Data extract:
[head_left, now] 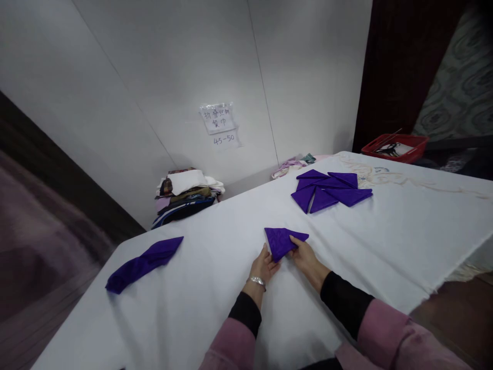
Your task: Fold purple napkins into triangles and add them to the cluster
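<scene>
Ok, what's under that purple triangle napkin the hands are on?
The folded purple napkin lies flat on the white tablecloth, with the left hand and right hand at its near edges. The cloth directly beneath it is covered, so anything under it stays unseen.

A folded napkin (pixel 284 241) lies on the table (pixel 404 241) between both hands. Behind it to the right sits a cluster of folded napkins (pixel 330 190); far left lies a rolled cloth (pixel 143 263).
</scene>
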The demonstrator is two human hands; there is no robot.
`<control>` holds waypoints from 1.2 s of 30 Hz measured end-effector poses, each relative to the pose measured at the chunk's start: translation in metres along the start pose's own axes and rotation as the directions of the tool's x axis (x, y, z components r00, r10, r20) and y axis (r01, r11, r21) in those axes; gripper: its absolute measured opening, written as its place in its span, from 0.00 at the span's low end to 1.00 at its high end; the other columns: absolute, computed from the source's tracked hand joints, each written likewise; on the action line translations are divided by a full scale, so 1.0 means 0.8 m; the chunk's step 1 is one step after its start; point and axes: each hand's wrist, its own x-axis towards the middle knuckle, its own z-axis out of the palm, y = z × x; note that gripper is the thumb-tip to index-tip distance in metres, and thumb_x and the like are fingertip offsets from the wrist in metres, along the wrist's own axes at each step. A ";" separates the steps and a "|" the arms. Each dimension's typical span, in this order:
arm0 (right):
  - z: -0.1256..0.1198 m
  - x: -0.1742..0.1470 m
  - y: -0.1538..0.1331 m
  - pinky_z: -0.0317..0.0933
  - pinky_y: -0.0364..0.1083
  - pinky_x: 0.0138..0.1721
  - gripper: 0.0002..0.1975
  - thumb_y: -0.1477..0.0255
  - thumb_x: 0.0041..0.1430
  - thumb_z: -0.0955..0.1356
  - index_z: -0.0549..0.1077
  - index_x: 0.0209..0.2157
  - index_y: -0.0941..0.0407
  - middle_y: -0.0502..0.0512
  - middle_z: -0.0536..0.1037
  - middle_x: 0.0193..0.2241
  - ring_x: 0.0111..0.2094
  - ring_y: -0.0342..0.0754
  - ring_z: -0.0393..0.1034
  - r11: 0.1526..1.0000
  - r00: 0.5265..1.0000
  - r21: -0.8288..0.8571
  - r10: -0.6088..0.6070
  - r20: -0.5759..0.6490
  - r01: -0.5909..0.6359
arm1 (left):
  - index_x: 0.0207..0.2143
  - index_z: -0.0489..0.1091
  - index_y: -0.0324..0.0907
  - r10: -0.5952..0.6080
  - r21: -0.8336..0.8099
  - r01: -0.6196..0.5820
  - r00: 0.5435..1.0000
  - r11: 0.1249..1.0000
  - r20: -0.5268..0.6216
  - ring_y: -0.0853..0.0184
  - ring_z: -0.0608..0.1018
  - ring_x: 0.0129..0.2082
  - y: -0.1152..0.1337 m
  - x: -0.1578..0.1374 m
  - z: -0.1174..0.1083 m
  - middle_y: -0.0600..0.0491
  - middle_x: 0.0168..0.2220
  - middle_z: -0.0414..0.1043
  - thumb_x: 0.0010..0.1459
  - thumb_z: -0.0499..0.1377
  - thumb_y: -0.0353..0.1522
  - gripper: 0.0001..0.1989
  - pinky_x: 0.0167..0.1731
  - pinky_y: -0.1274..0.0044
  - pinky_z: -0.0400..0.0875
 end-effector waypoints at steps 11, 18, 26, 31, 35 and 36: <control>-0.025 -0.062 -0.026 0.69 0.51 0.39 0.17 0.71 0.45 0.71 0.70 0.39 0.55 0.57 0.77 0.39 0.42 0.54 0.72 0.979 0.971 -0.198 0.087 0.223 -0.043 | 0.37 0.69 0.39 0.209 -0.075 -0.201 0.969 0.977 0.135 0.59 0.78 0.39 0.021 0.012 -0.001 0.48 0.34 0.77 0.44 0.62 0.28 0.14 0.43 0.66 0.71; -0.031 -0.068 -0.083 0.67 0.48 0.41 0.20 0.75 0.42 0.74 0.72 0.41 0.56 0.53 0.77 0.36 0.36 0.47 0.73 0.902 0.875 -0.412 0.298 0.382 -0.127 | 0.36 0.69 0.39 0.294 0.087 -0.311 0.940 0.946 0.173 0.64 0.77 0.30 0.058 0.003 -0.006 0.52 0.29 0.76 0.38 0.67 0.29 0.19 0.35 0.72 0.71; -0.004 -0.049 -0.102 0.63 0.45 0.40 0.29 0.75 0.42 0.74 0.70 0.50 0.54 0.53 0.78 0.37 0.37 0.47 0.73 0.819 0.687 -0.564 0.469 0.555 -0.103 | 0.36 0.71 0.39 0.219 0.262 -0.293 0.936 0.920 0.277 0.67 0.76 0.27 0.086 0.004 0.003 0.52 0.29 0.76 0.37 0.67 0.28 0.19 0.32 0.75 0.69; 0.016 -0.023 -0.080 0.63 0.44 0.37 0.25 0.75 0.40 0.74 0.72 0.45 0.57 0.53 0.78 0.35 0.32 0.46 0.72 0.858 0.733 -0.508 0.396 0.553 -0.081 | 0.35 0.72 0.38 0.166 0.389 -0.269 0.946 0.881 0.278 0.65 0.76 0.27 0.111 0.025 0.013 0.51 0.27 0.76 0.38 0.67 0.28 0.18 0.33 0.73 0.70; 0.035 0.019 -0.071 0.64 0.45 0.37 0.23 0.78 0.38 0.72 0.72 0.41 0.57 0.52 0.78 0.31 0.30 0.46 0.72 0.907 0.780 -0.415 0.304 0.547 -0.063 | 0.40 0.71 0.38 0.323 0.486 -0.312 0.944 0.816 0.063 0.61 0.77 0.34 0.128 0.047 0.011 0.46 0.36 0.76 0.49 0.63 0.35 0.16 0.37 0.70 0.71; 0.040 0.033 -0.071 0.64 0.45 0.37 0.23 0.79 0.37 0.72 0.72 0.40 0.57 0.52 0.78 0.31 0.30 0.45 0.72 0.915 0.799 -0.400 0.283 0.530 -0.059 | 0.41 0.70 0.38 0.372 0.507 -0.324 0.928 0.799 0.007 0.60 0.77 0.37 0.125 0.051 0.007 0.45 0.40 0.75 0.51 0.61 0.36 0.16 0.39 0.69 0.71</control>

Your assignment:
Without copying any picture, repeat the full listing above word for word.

Expected answer:
[head_left, now] 
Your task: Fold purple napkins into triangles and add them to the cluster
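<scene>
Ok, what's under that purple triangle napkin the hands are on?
The folded purple napkin lies flat on the white tablecloth, with the left hand and right hand at its near edges. The cloth directly beneath it is covered, so anything under it stays unseen.

A folded napkin (pixel 284 241) lies on the table (pixel 404 241) between both hands. Behind it to the right sits a cluster of folded napkins (pixel 330 190); far left lies a rolled cloth (pixel 143 263).
</scene>
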The demonstrator is two human hands; there is no robot.
`<control>` holds waypoints from 1.2 s of 30 Hz measured end-effector poses, each relative to the pose measured at the chunk's start: translation in metres along the start pose's own axes and rotation as the directions of the tool's x axis (x, y, z components r00, r10, r20) and y axis (r01, r11, r21) in those axes; gripper: its absolute measured opening, written as its place in its span, from 0.00 at the span's low end to 1.00 at its high end; the other columns: absolute, computed from the source's tracked hand joints, each written likewise; on the action line translations are divided by a full scale, so 1.0 means 0.8 m; the chunk's step 1 is one step after its start; point and axes: each hand's wrist, its own x-axis towards the middle knuckle, its own z-axis out of the palm, y = z × x; note that gripper is the thumb-tip to index-tip distance in metres, and thumb_x and the like are fingertip offsets from the wrist in metres, along the wrist's own axes at each step. A ";" separates the steps and a "|" the arms. Each dimension's typical span, in this order:
arm0 (right):
  - z: -0.1256..0.1198 m
  - x: -0.1742..0.1470 m
  - y: -0.1538..0.1331 m
  - pinky_z: -0.0317..0.0933
  - pinky_y: -0.0364..0.1083
  - pinky_x: 0.0138..0.1721
  - gripper: 0.0002..0.1975
  - thumb_y: -0.1477..0.0255
  - thumb_x: 0.0041..0.1430
  - thumb_z: -0.0955..0.1356
  - index_z: -0.0549..0.1077
  - index_x: 0.0209..0.2157
  - index_y: -0.0941..0.0407
  - middle_y: -0.0502..0.0512
  - middle_z: -0.0536..0.1037
  - middle_x: 0.0193..0.2241
  - ring_x: 0.0111..0.2094
  - ring_y: -0.0342..0.0754
  - ring_z: -0.0393..0.1034
  - r11: 0.1526..1.0000
  - r00: 0.5265..1.0000
  - r21: -0.8288..0.8571
  - r10: -0.6088..0.6070
  - r20: -0.5759..0.6490
  - r01: -0.5909..0.6359
arm1 (left):
  - index_x: 0.0207..0.2143
  - index_z: -0.0489..0.1091
  - index_y: -0.0324..0.0907
  - r10: -0.5952..0.6080
  - r21: -0.8336..0.8099
  - r01: -0.6196..0.5820
  - r00: 0.5435..1.0000
  - r11: 0.1249..1.0000
  - r20: -0.5268..0.6216
  - ring_y: -0.0853..0.0184
  - ring_z: -0.0608..0.1018
  - ring_x: 0.0129..0.2082
  - y: -0.1152..0.1337 m
  - x: -0.1578..0.1374 m
  - z: -0.1174..0.1083 m
  - middle_y: -0.0600..0.0491
  - middle_x: 0.0168..0.2220
  - middle_z: -0.0414..0.1043
  - thumb_x: 0.0010..0.1459
  - thumb_z: -0.0499..0.1377
  - thumb_y: -0.0353..0.1522
  - gripper: 0.0001..0.1989
  - pinky_x: 0.0167..0.1731
  - pinky_y: -0.1274..0.0044
  - pinky_z: -0.0400..0.0875
 end-effector waypoints at steps 11, 18, 26, 31, 35 and 36: <control>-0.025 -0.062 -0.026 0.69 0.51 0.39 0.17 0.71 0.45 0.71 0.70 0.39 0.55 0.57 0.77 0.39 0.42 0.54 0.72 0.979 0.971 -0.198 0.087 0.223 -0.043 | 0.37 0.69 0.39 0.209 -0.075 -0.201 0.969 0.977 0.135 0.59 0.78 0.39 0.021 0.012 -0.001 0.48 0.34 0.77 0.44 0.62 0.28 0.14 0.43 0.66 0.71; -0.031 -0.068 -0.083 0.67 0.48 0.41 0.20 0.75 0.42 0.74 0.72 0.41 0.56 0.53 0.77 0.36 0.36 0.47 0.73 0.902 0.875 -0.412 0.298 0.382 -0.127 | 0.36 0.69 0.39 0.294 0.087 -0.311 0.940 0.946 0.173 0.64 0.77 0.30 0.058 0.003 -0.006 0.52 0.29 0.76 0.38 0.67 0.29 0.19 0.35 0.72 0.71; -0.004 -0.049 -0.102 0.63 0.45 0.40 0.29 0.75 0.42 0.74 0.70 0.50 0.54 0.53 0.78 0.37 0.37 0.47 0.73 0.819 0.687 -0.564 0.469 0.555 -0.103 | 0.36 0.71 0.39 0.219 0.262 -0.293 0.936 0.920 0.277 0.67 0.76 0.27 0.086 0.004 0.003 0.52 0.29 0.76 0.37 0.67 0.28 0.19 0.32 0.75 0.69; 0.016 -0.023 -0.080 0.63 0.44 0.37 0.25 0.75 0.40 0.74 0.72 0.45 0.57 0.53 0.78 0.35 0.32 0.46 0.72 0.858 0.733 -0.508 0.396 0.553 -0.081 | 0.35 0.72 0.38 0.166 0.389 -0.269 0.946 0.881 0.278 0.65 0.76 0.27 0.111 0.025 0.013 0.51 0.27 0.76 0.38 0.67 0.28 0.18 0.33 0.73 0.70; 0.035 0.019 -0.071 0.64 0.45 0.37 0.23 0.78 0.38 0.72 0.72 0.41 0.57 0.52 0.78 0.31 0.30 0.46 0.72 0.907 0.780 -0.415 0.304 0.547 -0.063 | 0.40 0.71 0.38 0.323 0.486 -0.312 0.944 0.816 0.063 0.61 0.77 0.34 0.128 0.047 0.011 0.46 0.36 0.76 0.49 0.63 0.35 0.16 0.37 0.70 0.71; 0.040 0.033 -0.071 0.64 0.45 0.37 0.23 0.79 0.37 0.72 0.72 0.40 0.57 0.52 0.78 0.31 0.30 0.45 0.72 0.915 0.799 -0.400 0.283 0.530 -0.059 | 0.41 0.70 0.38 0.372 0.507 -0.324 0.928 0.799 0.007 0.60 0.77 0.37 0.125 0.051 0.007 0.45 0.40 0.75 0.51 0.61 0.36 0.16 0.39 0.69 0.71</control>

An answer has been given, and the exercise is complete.